Последний был — последний умер. Пришел, все съел («пространством и временем полный») — и с чувством исполненного долга, сыто отвалился в смерть.
И всем остальным перебил карту. Они, хорошие-умелые, только теперь и могут, что вышивать свои хорошие салфетки. Но что они с ними будут делать?
Топоров (увы) об этом всем написал давно, а уж с тех пор и сам Топоров — топориком вниз, и канул в нетях, а те хорошие все пишут, то есть — вышивают.
Есть, кстати, и поудачнее Топорова, и похрестоматийнее.
« — Леонтий Сергеевич сам сочинили пьесу!
— А зачем? — тревожно спросила Настасья Ивановна.
— Как зачем?.. Гм… гм…
— Разве уж и пьес не стало? Какие хорошие пьесы есть. И сколько их! Начнешь играть — в двадцать лет всех не переиграешь. Зачем же вам тревожиться сочинять?»
Вот тебе и «гм-гм». Тревожатся. Сочиняют.
Мне, кстати, как-то — и с интервалом в десять лет — приятель Бродского (не-поэт) дважды сказал ровно это. — «Я тут видел какую-то антологию современной русской поэзии. Такие гигантские тома. Просто гигантские. Толстенные. Зачем они все это пишут и издают? После Иосифа-то, а?»
Тут и то хорошо, что настоящая партдисциплина она и после смерти дисциплина, и то, что приятель (фигура известная) сам располагает жить (и допивать до дна). А уж давно не мальчик.
«После Иосифа» — одним, значит, чай и прочее пить, а другим — утереться и не ныть. И не предаваться стихиям, и не предавать тиснению.
Но и тиснению предают, и предаются воспоминаниям.

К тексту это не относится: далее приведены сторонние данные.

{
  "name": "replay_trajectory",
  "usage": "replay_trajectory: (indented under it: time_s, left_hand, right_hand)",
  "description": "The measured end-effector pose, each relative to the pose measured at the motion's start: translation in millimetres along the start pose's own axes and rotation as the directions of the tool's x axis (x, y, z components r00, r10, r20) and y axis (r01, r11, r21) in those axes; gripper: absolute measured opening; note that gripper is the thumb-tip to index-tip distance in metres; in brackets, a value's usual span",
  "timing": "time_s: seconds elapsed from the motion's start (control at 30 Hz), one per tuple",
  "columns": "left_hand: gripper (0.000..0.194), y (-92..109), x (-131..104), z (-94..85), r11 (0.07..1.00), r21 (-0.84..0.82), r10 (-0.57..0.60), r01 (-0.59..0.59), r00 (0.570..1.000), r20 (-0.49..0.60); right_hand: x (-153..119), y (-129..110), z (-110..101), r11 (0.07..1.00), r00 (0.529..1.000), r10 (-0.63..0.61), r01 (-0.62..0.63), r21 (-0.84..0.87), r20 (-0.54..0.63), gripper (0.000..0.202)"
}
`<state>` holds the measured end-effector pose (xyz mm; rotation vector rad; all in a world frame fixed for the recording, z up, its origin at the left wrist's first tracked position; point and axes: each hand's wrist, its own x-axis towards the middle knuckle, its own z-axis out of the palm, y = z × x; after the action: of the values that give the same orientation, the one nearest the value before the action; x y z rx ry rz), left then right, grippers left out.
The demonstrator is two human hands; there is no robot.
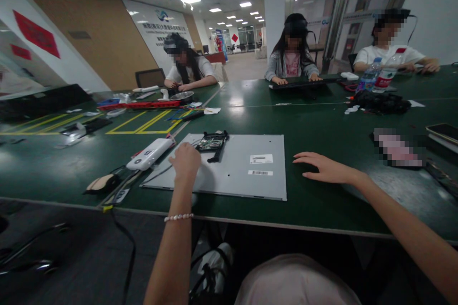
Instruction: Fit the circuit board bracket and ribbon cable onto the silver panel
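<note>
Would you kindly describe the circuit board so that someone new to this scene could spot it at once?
On the green table lies a flat grey panel. Near its far edge, just right of the wearer's left hand, is the small circuit board between black brackets. Its exposed components set it apart from the two flat white labels farther right.

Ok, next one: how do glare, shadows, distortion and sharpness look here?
Head view: pale glare on the glossy dark-green tabletop; head view: soft shadow beside the left hand on the flat grey rectangular panel; head view: the brown wall slants, suggesting wide-angle distortion; head view: print on the white rectangular label can't be read.
</note>
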<state>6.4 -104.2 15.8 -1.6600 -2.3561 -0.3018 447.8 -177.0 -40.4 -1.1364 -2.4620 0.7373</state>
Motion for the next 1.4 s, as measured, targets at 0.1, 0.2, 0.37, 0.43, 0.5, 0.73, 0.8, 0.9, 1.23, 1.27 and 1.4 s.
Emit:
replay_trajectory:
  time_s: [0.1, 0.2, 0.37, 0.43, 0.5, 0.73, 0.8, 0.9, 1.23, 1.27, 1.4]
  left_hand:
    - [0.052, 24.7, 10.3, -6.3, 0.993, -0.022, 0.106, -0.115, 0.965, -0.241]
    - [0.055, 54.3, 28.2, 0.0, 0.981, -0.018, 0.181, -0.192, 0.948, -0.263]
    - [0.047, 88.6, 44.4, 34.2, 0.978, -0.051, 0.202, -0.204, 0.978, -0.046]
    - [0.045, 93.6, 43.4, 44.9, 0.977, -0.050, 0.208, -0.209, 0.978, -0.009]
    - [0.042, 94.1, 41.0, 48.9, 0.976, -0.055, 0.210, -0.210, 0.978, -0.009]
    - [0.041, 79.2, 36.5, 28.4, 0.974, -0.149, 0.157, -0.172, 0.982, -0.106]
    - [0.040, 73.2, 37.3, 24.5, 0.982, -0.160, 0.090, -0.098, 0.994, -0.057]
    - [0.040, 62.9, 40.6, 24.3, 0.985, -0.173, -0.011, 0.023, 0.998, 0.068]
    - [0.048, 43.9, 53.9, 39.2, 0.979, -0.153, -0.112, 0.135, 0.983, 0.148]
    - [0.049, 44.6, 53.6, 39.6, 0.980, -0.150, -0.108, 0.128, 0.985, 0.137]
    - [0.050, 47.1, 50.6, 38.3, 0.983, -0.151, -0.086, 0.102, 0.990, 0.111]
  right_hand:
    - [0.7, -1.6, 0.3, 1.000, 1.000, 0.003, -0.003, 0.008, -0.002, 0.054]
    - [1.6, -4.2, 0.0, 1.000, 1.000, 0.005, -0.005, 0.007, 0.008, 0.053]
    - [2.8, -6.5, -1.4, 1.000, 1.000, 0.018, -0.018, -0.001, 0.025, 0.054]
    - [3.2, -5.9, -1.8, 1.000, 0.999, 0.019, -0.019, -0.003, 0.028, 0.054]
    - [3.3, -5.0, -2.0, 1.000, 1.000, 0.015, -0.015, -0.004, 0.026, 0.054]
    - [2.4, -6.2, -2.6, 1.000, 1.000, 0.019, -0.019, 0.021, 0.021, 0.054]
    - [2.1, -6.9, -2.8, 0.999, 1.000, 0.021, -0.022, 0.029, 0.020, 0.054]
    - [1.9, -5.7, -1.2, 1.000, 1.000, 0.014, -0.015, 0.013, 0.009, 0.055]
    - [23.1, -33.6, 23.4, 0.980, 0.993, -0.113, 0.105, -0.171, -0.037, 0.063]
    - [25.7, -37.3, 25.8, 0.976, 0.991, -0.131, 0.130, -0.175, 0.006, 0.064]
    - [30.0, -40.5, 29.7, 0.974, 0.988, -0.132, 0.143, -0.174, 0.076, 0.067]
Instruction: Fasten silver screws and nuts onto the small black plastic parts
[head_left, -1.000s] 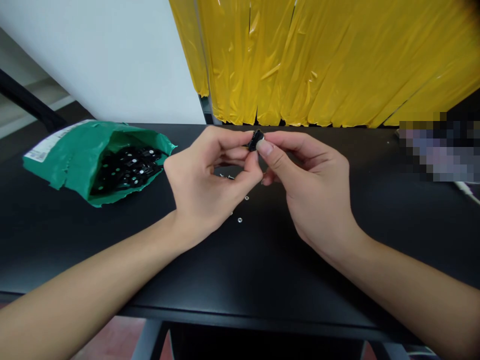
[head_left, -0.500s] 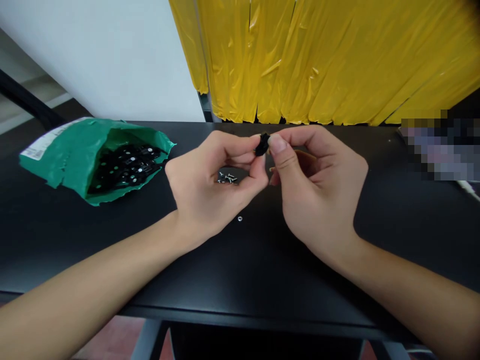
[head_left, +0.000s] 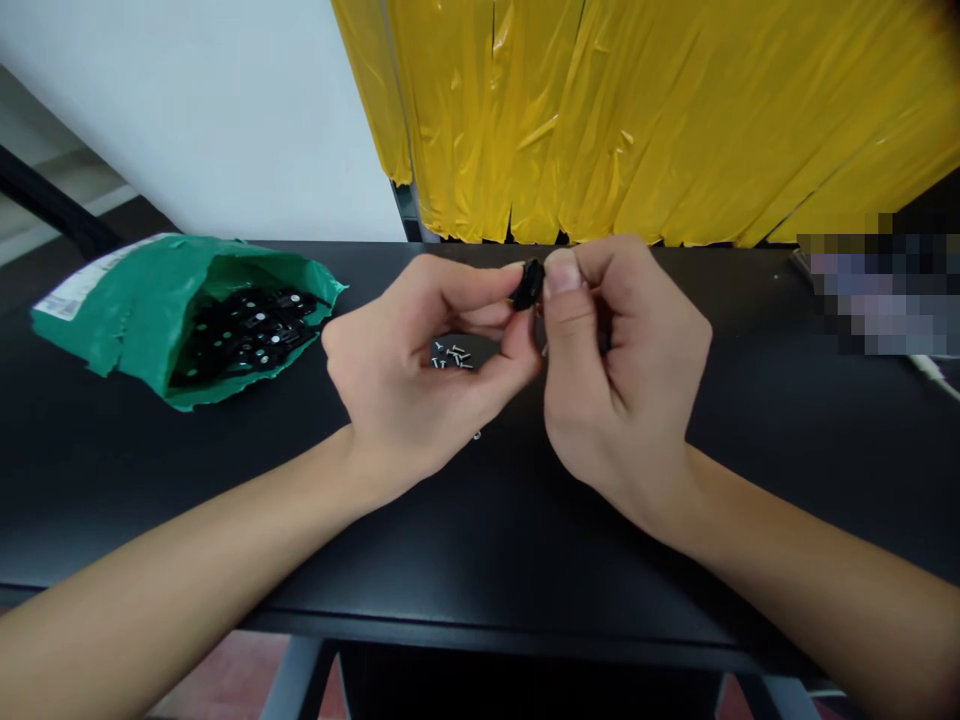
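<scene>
Between thumb and fingertips, my left hand [head_left: 405, 370] pinches a small black part [head_left: 528, 284] above the table. The part's exact kind is not clear. My right hand [head_left: 626, 380] is closed at the part's right side, its thumb and bent forefinger pressed together. Whether those fingers grip the black part or something smaller is hidden. Through the loop of my left hand, several small silver screws [head_left: 456, 352] show lying on the table. A small nut or washer [head_left: 476, 435] is partly covered by the edge of my left hand.
On the left of the black table [head_left: 480, 570] lies a torn green bag [head_left: 142, 310], its mouth open and several black pieces [head_left: 255, 325] inside. A yellow plastic sheet [head_left: 637, 120] hangs behind. A blurred-out object [head_left: 885, 295] sits at the right, with a white cable [head_left: 934, 375].
My right hand has shifted slightly left and its fingers have curled in more tightly. The black part has turned a little in my left fingers. The view has moved slightly.
</scene>
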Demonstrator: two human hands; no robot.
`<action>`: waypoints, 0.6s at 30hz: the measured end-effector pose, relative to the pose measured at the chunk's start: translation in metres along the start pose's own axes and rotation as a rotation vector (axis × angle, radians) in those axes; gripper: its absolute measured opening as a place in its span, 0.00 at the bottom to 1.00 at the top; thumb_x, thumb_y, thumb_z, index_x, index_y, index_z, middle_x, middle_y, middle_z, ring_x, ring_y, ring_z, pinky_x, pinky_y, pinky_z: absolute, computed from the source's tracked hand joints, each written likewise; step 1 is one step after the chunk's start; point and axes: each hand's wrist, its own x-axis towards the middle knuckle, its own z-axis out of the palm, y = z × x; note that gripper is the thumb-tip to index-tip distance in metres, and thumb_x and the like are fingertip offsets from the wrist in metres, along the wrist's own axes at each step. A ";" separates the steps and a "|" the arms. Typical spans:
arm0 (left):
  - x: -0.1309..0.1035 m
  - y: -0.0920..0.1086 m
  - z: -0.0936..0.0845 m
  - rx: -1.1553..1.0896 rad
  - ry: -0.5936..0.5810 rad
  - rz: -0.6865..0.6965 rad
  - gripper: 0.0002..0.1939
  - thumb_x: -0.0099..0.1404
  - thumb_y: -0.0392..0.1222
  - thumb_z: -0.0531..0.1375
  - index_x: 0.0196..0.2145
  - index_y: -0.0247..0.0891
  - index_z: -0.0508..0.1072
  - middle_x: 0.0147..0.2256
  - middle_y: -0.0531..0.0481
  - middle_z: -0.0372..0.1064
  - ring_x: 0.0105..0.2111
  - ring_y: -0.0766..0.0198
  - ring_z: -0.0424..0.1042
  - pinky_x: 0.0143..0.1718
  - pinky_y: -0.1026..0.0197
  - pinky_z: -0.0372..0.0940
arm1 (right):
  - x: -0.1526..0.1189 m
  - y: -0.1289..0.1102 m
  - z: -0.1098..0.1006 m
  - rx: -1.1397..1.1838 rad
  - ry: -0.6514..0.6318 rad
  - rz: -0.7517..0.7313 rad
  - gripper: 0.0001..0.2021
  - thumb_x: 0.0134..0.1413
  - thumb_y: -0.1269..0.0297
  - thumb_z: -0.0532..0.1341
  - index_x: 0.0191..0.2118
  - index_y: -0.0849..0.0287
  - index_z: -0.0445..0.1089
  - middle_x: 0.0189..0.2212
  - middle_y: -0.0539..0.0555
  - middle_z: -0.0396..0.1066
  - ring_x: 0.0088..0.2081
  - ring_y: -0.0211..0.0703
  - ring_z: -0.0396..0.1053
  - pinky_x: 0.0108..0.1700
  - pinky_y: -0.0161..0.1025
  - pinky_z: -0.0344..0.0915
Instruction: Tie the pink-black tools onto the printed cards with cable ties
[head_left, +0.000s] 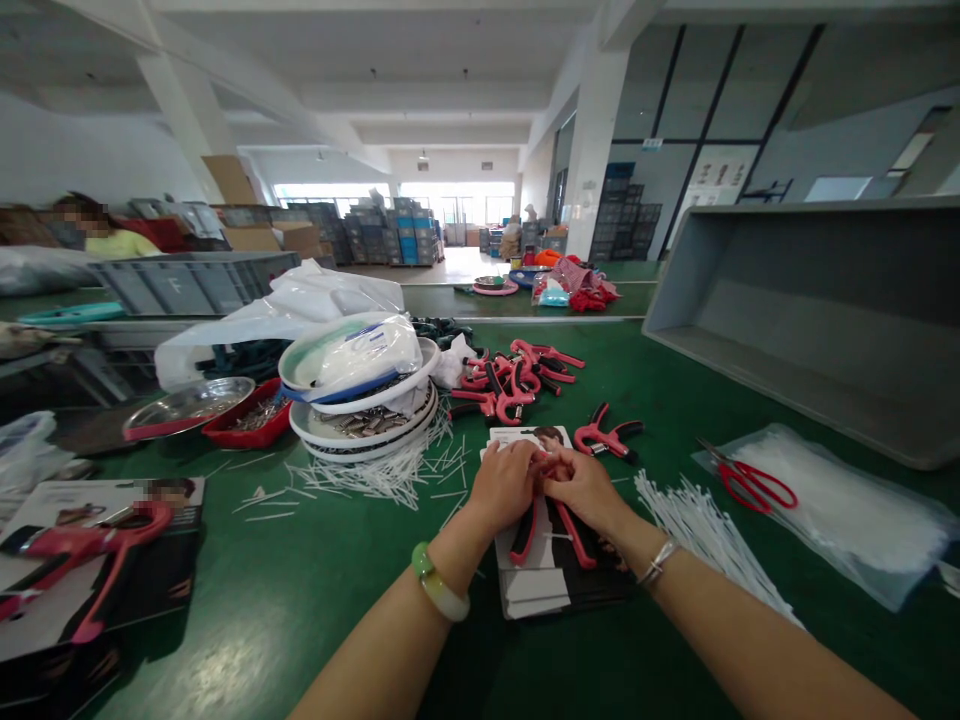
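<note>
My left hand [504, 482] and my right hand [589, 488] meet over a pair of red pliers with black grips [576, 540]. Both have their fingers closed around its head, which they largely hide; whether a small part is also pinched there I cannot tell. The pliers' handles spread towards me, over a stack of printed backing cards [536, 590]. Just beyond my right hand lies another pair of red pliers [604, 435]. A heap of similar pliers [517, 380] is farther back. White cable ties [705, 530] lie in a bundle right of my right forearm.
Stacked round trays [360, 440] with metal parts stand left of centre, amid scattered white strips [382, 480]. Red scissors [757, 485] rest on a clear bag [847, 520]. A grey crate [810, 330] is tipped at right. Carded pliers [97, 555] lie at left; a person [112, 235] is behind.
</note>
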 end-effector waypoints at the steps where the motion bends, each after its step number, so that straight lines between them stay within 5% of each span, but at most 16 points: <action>1: 0.000 0.000 0.000 0.003 0.004 0.004 0.07 0.64 0.35 0.50 0.36 0.39 0.67 0.38 0.46 0.70 0.40 0.57 0.68 0.45 0.54 0.60 | -0.001 0.001 0.001 -0.002 0.027 -0.021 0.09 0.40 0.65 0.61 0.32 0.60 0.73 0.15 0.43 0.59 0.18 0.34 0.56 0.23 0.32 0.54; 4: -0.003 -0.003 0.003 -0.005 0.071 0.075 0.07 0.65 0.36 0.49 0.37 0.38 0.66 0.41 0.43 0.66 0.42 0.58 0.66 0.43 0.57 0.62 | -0.007 0.004 0.004 -0.020 0.087 -0.086 0.13 0.45 0.64 0.58 0.38 0.60 0.73 0.20 0.47 0.65 0.23 0.38 0.63 0.28 0.35 0.61; 10: -0.009 -0.008 0.012 -0.003 0.218 0.170 0.06 0.63 0.34 0.50 0.34 0.37 0.65 0.39 0.42 0.66 0.43 0.56 0.64 0.47 0.51 0.61 | -0.006 -0.004 0.002 -0.226 0.038 -0.221 0.10 0.46 0.73 0.55 0.30 0.56 0.73 0.34 0.54 0.74 0.38 0.45 0.70 0.43 0.40 0.64; 15: -0.010 -0.005 0.009 -0.047 0.249 0.167 0.07 0.64 0.35 0.48 0.32 0.38 0.64 0.35 0.44 0.65 0.40 0.57 0.65 0.43 0.53 0.63 | 0.002 -0.012 0.000 -0.385 0.011 -0.278 0.09 0.42 0.74 0.58 0.30 0.56 0.73 0.48 0.58 0.70 0.47 0.50 0.69 0.46 0.43 0.64; 18: -0.015 0.001 0.003 -0.101 0.269 0.147 0.07 0.65 0.37 0.48 0.31 0.39 0.64 0.35 0.45 0.66 0.39 0.58 0.65 0.43 0.54 0.63 | 0.002 -0.008 -0.001 -0.382 0.024 -0.346 0.10 0.47 0.73 0.57 0.35 0.56 0.73 0.48 0.56 0.71 0.49 0.47 0.67 0.49 0.42 0.63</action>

За воспоминателями, как водится, уже почти не видно воспоминаемого. Но это, кстати, вовсе не беда.
Потому что когда вдруг видно, то сразу и нервно.
Читайте по губам: «…а что бы И.Б. было быть хоть малость повоспитанней? Бог с ним, с образованием. Но вот повоспитанней бы, а? А?»
На что ответ: «Все те, которые повоспитанней, они ведь не гении, а? Они — воспитанные, а он — гений. Чувствуете разницу?»
Они ее чувствуют.
Когда-нибудь (быть может) все эти мемуары отвалятся, как глиняная корка после обжига, — и тогда и будет явлено то благородного металла, что и называется поэзией Бродского.
Это когда-нибудь все менее вероятно. Времени-то, правду сказать, уже ни на что не осталось.
Пока же личные свидетельства — это все та же глина, которую все пристраивают поверх уже имеющейся. И уж во сколько слоев.
И когда будет этот огнь очищающий, и будет ли? И кому достанется то, что получится в итоге?
Мирский был прав: подлинные гении не имеют продолжения.
Одно из самых верных доказательств гениальности Бродского — его так называемое потомство. Что во плоти, что в слове.
Это, кажется, И.Б. сказал доброе слово, которое не только кошке, но и Создателю приятно. Про «страницу и огонь, зерно и жернова, секиры острие и усеченный волос».
Бог-то, вероятно, и сохраняет все, но сам И.Б. верил только в мрамор.
В мрамор, не в металл.
Металл — во что еще расплавится, какой лужицей или застывшей лепешкой, а мрамор выдержит.
Вот он и лежит в мраморе — мраморный, под венецианский плеск. Затопит к чертям это Сан-Микеле (потому что все затопит) — и будет красиво: мерцает из глубины вод. Сторонний наблюдатель оценит. Вид сверху.